Materials and methods: We identified 87 localized intracranial germinoma patients who received radiotherapy (RT) following chemotherapy between 1999 and 2020. By institutional policy, RT for localized germinoma excluded PC from the target volume. WVRT was delivered to 65 patients (74.7%) and involved field radiotherapy (IFRT) to 22 patients (25.3%). The median dose was 45.0 Gy (range, 23.4 to 55.8 Gy) for the primary tumor and 19.8 Gy (rangem 14.4 to 36.0 Gy) for the whole ventricle. We analyzed the dosimetric differences of the organs at risk between the PC-excluding plans and the PC-including ones.

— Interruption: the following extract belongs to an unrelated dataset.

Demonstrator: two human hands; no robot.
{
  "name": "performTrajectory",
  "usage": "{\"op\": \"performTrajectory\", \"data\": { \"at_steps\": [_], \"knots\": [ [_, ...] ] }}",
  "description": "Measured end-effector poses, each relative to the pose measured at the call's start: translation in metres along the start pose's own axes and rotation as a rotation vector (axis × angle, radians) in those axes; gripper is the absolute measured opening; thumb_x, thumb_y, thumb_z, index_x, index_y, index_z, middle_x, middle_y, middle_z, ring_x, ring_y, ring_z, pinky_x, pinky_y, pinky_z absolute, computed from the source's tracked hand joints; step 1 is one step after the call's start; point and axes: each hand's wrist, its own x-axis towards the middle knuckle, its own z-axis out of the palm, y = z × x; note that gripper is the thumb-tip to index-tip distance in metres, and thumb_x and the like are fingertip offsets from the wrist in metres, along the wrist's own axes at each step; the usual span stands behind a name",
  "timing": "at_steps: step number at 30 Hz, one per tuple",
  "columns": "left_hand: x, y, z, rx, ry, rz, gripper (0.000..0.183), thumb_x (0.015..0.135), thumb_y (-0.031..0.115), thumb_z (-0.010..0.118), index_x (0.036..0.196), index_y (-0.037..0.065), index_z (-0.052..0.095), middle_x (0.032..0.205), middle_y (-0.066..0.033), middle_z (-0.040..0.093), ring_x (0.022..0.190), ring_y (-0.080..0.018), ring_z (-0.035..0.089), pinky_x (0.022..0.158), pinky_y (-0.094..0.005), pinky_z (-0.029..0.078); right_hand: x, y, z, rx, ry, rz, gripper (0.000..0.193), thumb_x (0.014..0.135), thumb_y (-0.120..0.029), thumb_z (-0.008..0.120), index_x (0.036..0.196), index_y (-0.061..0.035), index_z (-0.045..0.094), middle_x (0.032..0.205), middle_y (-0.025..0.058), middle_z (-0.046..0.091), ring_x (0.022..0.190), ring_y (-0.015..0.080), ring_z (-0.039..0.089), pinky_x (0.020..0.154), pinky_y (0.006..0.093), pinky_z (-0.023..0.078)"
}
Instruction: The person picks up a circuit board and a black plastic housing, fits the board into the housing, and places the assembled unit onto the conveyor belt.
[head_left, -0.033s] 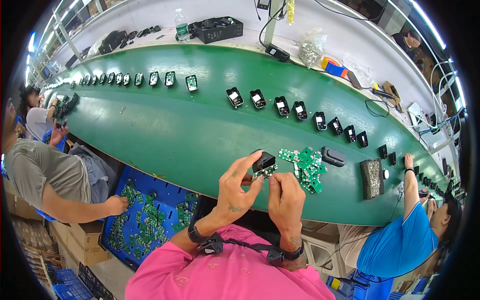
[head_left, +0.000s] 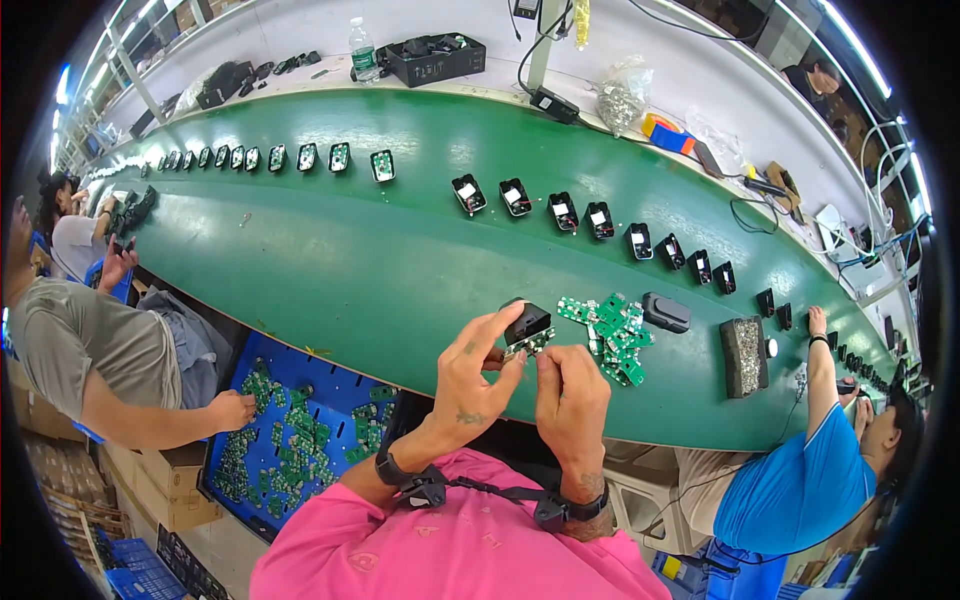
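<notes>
Above the table's near edge, my left hand [head_left: 468,375] grips a small black plastic housing [head_left: 530,322]. A green circuit board [head_left: 530,346] sits at the housing's lower opening, between my left fingers and my right hand. Thumb and fingertips of my right hand [head_left: 572,400] are pinched together beside the board; what they hold, if anything, is hidden. To the right lies a loose pile of green circuit boards [head_left: 620,340], with a closed black case [head_left: 667,312] touching or close beside it.
Black housings [head_left: 563,212] stand in a curved row across the green table [head_left: 330,240]; those at left hold boards [head_left: 383,166]. A dark speckled block [head_left: 743,358] stands at right. Co-workers sit on both sides; one's hand [head_left: 233,410] is over a blue tray [head_left: 340,385] of boards.
</notes>
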Motion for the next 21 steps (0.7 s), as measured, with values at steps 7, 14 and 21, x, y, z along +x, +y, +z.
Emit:
{"op": "performTrajectory", "data": {
  "at_steps": [7,14,21],
  "knots": [
    [0.0,0.002,0.001,0.053,0.001,0.083,0.054,0.084,-0.006,0.066,0.136,0.005,0.057,0.123,-0.0137,0.063,0.085,-0.0131,0.066,0.07,-0.0253,0.058,0.005,0.0,-0.008,0.008,-0.125,0.007,0.003,0.092,-0.001,0.062,0.093,0.0005,0.061,0.08,0.0145,0.059,0.066,0.0324,0.059,0.057,0.0404,0.045],
    [0.001,-0.007,-0.003,0.238,-0.067,0.199,0.056,0.082,-0.008,0.067,0.135,0.008,0.059,0.119,-0.0158,0.063,0.082,-0.0191,0.069,0.069,-0.0299,0.06,0.009,0.002,-0.017,-0.089,-0.261,0.008,0.003,0.091,-0.001,0.062,0.093,0.0002,0.061,0.083,0.0157,0.062,0.071,0.0353,0.062,0.059,0.0411,0.047],
    [0.004,-0.006,-0.001,0.248,-0.134,0.15,0.058,0.082,-0.007,0.067,0.136,0.011,0.059,0.11,-0.0145,0.063,0.079,-0.0206,0.07,0.067,-0.0304,0.06,0.008,0.011,-0.016,-0.064,-0.262,0.024,0.002,0.09,-0.001,0.062,0.091,0.0005,0.062,0.082,0.0158,0.064,0.071,0.0354,0.064,0.06,0.0408,0.049]
  ]
}}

Results: The median follow-up duration was 7.8 years (range, 1.0 to 22.5 years). The 10-year recurrence-free survival and overall survival rates were 86.3% and 90.9%, respectively. The recurrences occurred in eight patients (8.7%), including five patients after IFRT and three after WVRT. Five of them showed recurrences at lateral ventricles and only one patient experienced spinal cord relapse. However, no relapse in the PC occurred. Endoscopic third ventriculostomy was not a significant prognostic factor. The dosimetric comparisons showed significantly lower mean doses to the brainstem and the cochleae when the PC was excluded.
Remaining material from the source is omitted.